December 9, 2015

How the Elastic stack keeps our taxis rolling

mytaxi_logo

The Elastic-Technology-Stack supports our business in two different areas. It keeps our app responsive as a cache and also provides a backend for an intense amount of logs. This article will outline the architecture of our Logging Cluster.
Mytaxi is currently Europe’s most successful taxi app. Everyday we connect thousands of customers with professional taxi-drivers. Booking, procuration and payment have to run fast and smooth 24/7.

The Logging-Cluster

We started out in 2013 with a pretty simple standard configuration of the Elastic technology stack. It had two Elasticsearch nodes and one node for Logstash and Kibana. This worked well back in the days before our exponential growth started in 2014. This setup was running until mid 2015. The cluster was abandoned during our growth phase and thus it was lacking performance. By mid 2015 we had about 2 TB of data stored in Elasticsearch.

Also, in 2013 we decided to move away from a monolithic backend structure towards microservices. By now we have split our backend into around 50 microservices. We needed to gather logs from all of these services in one place. By July 2015 we decided to set up a new cluster that would support our needs for the upcoming years. The requirements were:

Save our logs for 90 days (a day is ~40 GB worth of logs)
Read performance was a bottleneck when people query large time ranges for data. We wanted to increase the performance by having more nodes.
The number of shards is configured during cluster creation. It cannot be changed. We wanted to have a number that is evenly divisible by 2, 4, 5 and 10. The least common multiple is 20.
Each worker should manage an even number of shards.
Although money is not the main focus, we wanted to reach a price/performance maximum.

Hardware setup and installation procedure

With these requirements we went to AWS and checked for a reasonable instance size. Three instance sizes were in line with our requirements (prices may be outdated):

i2.xlarge - 4 CPUs, 30,5 GB RAM, 800 GB SSD - 686,62 $/month
i2.2xlarge - 8 CPUs, 60,5 GB RAM, 2x800 GB SSD - 1510,57 $/month
m1.xlarge - 4 CPUs, 15 GB RAM, 4x420 GB HDD - 277,43 $/month

The m1.xlarge seemed to be gold here. They are cheap and they have 4 HDDs which could be combined to a RAID0. Ten m1.xlarge instances would form a cluster with 150 GB RAM and 16,8 TB of disk. With this much disk we could easily increase the amount of time that we keep the logs.

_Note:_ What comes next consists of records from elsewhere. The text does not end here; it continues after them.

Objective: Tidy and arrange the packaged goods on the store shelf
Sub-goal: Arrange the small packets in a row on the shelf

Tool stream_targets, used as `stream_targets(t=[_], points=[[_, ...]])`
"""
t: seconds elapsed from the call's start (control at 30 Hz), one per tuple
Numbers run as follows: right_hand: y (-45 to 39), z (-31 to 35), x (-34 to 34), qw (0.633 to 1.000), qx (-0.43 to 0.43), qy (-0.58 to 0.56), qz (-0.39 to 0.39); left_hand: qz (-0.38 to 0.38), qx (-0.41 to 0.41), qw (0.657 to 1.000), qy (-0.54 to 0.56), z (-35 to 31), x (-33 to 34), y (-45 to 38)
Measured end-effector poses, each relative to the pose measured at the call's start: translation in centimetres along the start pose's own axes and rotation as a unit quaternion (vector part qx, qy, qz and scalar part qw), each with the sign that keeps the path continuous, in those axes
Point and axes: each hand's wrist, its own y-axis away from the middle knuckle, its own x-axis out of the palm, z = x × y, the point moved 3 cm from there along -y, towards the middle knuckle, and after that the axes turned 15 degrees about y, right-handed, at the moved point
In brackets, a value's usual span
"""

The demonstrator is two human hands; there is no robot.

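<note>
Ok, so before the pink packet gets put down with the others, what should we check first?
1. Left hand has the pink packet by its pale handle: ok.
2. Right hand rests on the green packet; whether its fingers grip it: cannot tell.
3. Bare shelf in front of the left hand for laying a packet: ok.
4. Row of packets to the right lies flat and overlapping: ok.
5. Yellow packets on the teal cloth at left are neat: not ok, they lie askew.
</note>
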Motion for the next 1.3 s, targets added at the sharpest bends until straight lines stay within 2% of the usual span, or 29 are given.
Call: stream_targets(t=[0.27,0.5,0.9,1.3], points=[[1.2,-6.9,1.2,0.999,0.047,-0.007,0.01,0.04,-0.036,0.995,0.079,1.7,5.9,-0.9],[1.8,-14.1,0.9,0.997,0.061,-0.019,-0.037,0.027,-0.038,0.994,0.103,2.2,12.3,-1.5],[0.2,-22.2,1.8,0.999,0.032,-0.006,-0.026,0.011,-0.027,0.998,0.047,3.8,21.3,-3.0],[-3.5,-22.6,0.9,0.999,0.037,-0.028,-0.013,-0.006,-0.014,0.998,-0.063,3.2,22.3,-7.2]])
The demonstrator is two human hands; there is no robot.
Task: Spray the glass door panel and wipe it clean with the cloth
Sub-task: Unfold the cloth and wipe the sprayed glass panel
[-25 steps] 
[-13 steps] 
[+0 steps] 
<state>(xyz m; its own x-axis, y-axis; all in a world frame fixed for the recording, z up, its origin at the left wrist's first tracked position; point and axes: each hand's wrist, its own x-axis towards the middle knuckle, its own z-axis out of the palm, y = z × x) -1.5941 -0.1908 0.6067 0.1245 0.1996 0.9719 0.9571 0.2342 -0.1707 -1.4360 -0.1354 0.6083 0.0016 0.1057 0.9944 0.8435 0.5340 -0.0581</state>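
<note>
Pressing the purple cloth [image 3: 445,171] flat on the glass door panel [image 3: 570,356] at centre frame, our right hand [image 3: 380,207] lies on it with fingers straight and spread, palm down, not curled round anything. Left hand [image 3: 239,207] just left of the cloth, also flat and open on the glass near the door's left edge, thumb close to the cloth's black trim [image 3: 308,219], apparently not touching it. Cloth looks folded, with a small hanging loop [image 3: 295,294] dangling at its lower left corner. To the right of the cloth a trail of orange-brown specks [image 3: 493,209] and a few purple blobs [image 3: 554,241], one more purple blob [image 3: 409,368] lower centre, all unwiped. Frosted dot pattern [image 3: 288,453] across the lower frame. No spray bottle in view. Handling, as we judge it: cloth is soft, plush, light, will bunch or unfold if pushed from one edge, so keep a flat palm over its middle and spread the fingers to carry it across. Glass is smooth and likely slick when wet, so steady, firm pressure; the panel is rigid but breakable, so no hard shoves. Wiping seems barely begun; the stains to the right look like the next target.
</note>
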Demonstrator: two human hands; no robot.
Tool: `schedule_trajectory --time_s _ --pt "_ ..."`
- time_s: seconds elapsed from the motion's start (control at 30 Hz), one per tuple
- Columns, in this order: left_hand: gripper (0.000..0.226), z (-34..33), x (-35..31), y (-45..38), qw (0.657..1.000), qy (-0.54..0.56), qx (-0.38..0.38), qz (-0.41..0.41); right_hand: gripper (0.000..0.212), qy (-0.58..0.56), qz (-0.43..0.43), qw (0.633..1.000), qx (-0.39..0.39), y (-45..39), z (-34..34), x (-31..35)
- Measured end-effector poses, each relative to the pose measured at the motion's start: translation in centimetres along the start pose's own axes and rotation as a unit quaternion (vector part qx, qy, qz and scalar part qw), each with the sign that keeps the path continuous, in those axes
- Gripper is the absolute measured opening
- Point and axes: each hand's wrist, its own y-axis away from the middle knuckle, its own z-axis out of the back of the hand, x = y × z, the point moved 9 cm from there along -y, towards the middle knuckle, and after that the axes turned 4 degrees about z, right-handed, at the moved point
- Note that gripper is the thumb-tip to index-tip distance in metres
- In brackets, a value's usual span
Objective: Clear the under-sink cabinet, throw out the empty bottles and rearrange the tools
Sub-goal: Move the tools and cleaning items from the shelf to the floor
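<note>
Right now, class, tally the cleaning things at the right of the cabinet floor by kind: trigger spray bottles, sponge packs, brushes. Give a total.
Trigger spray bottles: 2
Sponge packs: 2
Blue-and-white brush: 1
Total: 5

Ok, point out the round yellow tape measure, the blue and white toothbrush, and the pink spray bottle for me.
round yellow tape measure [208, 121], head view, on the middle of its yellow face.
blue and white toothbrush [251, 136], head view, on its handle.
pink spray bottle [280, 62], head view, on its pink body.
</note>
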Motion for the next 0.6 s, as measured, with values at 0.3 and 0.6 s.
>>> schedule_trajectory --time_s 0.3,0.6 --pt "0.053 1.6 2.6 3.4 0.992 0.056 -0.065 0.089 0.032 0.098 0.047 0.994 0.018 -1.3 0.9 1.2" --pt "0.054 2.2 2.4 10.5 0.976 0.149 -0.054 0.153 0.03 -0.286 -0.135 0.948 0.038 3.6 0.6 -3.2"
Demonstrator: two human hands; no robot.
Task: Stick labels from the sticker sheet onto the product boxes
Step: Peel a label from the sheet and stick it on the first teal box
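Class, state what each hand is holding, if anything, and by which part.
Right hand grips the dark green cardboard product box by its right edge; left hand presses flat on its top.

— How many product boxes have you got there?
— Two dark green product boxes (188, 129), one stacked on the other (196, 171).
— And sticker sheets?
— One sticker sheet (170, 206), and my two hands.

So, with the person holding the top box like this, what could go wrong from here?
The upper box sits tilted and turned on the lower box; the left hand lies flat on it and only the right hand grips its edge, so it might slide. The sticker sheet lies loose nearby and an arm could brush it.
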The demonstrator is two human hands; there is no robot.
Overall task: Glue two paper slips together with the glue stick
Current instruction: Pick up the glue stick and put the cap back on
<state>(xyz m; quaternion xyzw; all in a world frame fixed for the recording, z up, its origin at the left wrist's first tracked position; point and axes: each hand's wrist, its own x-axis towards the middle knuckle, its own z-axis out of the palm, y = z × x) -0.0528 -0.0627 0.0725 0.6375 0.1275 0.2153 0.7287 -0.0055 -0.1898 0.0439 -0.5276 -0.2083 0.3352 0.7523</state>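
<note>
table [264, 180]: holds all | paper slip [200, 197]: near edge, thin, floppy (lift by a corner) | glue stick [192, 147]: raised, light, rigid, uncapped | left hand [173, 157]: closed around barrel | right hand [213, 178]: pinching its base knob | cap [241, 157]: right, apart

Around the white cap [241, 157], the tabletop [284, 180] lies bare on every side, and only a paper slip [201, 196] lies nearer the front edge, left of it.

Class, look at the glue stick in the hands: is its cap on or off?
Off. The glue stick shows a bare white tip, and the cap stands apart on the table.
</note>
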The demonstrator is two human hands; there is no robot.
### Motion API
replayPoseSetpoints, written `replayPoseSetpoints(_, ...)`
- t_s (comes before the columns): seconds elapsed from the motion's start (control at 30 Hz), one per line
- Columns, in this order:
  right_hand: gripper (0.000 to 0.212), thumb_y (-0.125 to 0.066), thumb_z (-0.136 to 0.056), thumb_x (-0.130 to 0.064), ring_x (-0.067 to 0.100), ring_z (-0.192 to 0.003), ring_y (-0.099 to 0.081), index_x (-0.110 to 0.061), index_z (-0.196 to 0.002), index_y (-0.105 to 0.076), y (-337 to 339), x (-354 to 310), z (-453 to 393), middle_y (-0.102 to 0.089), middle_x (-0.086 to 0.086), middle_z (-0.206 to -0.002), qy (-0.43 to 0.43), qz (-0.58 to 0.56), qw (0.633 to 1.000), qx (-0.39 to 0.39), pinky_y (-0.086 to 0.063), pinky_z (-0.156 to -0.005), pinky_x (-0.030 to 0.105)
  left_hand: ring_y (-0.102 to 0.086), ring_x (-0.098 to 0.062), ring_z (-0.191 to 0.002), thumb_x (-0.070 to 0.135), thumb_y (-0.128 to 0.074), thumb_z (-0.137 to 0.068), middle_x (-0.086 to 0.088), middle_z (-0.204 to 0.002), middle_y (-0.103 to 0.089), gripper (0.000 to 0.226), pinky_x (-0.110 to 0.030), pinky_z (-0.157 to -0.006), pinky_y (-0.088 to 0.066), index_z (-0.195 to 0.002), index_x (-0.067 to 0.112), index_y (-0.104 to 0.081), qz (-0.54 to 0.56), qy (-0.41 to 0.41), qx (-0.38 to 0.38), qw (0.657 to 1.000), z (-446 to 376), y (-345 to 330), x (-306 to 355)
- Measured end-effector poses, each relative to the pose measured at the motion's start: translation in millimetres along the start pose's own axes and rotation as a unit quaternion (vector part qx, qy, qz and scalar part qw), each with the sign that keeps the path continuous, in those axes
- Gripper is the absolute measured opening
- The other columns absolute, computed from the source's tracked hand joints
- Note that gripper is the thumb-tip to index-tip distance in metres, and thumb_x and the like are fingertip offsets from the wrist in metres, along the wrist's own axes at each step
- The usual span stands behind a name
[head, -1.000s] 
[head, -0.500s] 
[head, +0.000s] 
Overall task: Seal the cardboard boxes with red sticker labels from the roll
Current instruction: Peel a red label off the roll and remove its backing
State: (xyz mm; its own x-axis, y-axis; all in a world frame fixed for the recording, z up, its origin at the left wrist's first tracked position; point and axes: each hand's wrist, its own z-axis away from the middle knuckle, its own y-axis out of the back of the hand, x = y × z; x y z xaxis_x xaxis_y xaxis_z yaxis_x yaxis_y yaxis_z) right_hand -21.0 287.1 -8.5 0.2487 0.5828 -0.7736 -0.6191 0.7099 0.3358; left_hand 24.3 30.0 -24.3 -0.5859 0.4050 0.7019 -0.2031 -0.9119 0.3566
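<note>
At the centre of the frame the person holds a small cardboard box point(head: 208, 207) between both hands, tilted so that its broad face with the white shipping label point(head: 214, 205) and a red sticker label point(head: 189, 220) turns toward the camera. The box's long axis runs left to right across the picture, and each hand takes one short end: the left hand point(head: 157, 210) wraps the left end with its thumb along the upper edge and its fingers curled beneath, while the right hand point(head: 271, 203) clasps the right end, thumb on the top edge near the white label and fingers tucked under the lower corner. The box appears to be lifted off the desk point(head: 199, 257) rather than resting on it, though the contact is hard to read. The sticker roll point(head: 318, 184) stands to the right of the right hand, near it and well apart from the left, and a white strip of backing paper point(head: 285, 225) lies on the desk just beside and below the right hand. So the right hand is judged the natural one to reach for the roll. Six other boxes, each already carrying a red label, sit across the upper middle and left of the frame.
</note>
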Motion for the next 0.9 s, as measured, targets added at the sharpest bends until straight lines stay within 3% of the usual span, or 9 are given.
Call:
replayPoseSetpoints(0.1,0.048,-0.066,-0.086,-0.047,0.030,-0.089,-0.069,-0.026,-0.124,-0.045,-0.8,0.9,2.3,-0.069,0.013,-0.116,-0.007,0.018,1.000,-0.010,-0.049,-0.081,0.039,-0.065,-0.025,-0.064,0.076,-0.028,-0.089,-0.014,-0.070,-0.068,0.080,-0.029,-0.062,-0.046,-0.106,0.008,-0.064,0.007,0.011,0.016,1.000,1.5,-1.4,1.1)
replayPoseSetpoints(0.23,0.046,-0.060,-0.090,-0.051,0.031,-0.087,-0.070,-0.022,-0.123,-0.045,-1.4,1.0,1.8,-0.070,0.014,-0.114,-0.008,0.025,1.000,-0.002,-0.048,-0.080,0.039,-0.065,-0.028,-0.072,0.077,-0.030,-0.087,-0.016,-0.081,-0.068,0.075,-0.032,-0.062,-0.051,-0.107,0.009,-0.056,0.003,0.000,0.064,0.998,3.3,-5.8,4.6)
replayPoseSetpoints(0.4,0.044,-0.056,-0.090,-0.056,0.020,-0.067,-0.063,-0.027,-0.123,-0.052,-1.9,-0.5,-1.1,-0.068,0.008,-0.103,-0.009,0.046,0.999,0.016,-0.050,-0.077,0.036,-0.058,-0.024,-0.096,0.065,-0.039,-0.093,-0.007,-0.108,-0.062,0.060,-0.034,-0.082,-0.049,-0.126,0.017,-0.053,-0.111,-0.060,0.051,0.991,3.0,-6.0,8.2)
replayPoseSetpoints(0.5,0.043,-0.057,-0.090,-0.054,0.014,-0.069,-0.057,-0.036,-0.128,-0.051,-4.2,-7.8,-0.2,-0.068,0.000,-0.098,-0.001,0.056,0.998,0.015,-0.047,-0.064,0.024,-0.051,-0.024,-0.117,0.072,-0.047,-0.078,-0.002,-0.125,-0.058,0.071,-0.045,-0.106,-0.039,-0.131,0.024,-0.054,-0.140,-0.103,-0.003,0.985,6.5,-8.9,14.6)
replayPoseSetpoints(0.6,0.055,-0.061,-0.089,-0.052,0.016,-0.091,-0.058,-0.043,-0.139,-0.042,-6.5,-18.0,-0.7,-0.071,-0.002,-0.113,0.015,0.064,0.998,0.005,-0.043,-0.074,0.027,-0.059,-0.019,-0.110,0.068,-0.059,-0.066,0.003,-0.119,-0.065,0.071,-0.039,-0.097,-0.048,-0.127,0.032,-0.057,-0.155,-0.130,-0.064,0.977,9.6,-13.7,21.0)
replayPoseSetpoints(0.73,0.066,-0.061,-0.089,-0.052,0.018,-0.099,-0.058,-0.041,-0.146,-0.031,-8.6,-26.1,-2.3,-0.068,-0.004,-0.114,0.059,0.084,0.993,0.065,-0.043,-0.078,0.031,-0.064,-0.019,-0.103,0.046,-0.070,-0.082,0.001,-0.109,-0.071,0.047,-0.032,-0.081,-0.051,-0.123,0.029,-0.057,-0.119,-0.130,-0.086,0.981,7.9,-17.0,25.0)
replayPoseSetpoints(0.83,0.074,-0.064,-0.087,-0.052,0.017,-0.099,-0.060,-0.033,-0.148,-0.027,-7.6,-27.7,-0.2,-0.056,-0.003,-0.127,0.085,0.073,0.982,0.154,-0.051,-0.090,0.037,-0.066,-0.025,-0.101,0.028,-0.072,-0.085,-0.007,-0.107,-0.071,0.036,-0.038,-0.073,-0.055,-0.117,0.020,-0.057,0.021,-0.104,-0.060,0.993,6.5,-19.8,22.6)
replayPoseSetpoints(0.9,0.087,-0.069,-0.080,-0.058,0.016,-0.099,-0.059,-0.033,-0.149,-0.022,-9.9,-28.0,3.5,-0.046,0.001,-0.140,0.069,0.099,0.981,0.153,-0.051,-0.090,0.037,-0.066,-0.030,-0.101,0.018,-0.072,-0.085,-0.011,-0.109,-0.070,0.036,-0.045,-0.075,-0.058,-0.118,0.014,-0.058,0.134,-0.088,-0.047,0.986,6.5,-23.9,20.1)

To configure ten nodes and install an equal configuration of Elasticsearch, we used Ansible. The playbook combined roles for:

Bootstrapping the AWS instance (setup hostname, install common packages etc.)
Setting up a RAID0 in software
Installing a monitoring software that reports to a monitoring proxy in the same VPC
Connecting the instances to our directory server, so that backend engineers can log in via SSH
Installing and configuring Elasticsearch including several plugin

Logcluster architecture

With the 10 Elasticsearch nodes running, you might wonder what the whole system looks like. Our microservices report their application logs into an AWS Elasticache (Redis). Logstash will pick up the logs from there and process them. The image below gives an overview of the architecture.

Logcluster usage examples

At the beginning of November 2015 we decided to push through a large change in our backend architecture. We started to set up every one of our microservices in a Docker container running on an AWS ECS cluster. This major change was accompanied by our Logcluster. As the migration needed to be performed without service interruption, we followed the Kibana screens closely. Even the tiniest amount of increased exception rates from an application, could indicate problems in the live service. So after we started containers for a new service, everyone would stare at the large TV set that shows Kibana and they would cheer when there were no exceptions. Although we were a bit frightened when batman showed up...

Conclusion

It is our goal to provide the best taxi experience in Europe and expand our service to do more and more cities over the next years. With around 50 microservices we need an information hub to get an overview of the overall system status. For us the Elastic-Technology-Stack provides this overview. But it also gives developers the chance to dig deep into bugs and closely follow the impact of changes.